Nick closed his eyes and cupped his hands around his nose, and sighed as if in prayer. “The relationship and my desire for it became incompatible with the freedom that only it could have showed me,” he said, and couldn’t believe he had gotten to the point where that was the truth.
~
Things climaxed with Nick learning, during the peak heat of that summer, that not only was his older brother, who had since opened a bar in the downtown Albany area, gay but had been hiding it from everyone. He came out of the closet to Nick first, telephoning Nick’s apartment while he was at work when he had just gotten back from the doctor that day and his worst fears had been confirmed.

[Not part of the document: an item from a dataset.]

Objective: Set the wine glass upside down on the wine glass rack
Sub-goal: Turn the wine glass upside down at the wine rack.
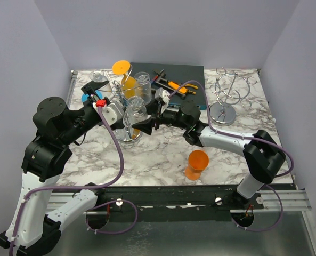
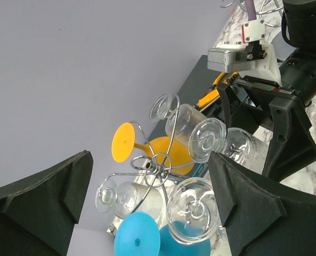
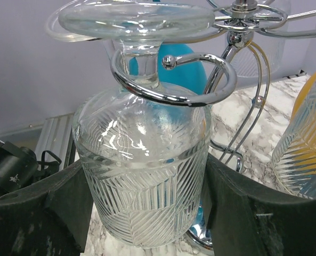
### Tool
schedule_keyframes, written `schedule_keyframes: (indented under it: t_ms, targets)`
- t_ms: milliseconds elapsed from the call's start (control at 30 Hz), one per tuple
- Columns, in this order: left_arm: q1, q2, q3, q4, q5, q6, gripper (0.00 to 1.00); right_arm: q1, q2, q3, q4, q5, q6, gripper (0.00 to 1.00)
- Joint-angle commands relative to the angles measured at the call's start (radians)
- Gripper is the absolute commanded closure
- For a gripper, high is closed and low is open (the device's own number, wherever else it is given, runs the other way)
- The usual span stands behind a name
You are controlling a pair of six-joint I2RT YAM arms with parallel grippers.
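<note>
Left arm (image 1: 32, 197) and right arm (image 1: 227, 140), white shells, bulky black joints, purple cables (image 1: 121, 154), black wedge-shaped gripper fingers (image 2: 253, 213), red connector (image 1: 99, 103).

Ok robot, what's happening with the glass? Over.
Left gripper open, empty, by the rack. Right gripper shut on clear wine glass, upside down, stem in rack hook. Orange glass close beside.

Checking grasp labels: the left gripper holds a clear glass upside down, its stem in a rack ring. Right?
No, wrong arm. The right gripper holds the clear glass upside down, its stem in a rack ring; the right wrist view shows it between those fingers. The left gripper is open.
</note>
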Motion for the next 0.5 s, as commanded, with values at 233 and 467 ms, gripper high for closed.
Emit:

He had late stage AIDS and would probably not live to see the new year. He died three weeks after the phone call, the day before Nick was intending to visit him for what he expected would be the last time.
Nine days later he was on a silent Greyhound bus ride to Albany, to mourn with his family and iron out the conditions of his taking over the bar for a while. New York City had kicked his ass good. He had no idea whether he wanted to come back. At least any time soon.